Data segment:
<<<<
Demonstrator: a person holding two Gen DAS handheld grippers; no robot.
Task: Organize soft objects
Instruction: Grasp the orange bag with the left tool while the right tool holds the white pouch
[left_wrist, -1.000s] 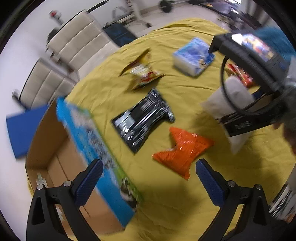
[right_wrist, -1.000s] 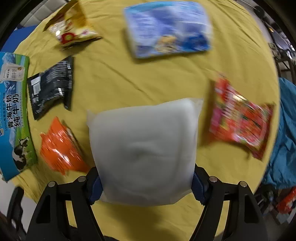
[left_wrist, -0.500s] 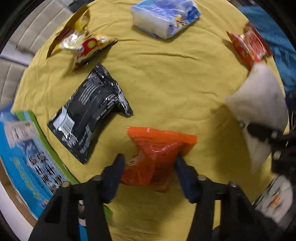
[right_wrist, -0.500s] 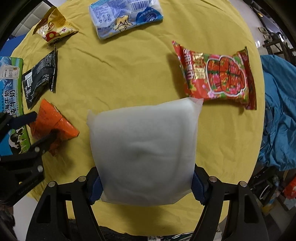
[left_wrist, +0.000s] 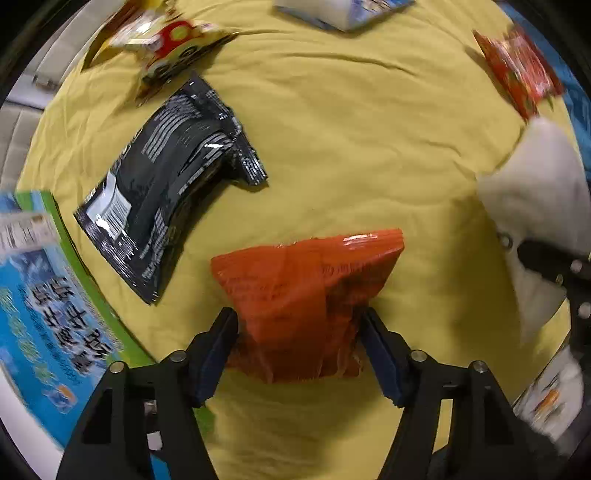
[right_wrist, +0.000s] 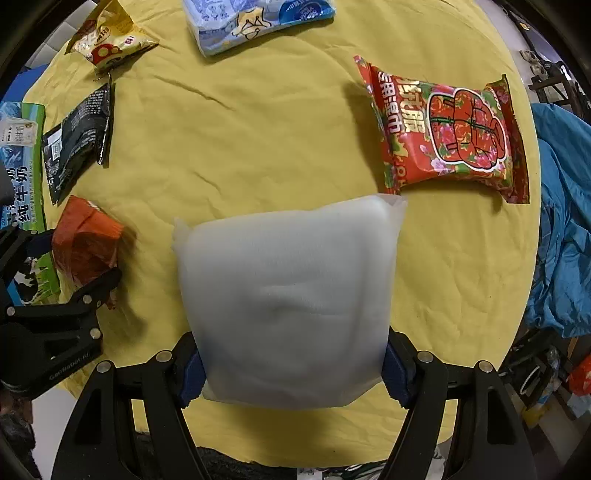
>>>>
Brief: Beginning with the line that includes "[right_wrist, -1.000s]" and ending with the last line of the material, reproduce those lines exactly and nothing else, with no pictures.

Completed task:
[right_wrist, -1.000s] 
[left_wrist, -0.500s] 
[right_wrist, -0.500s] 
[left_wrist, +0.000s] 
[right_wrist, +0.000s] 

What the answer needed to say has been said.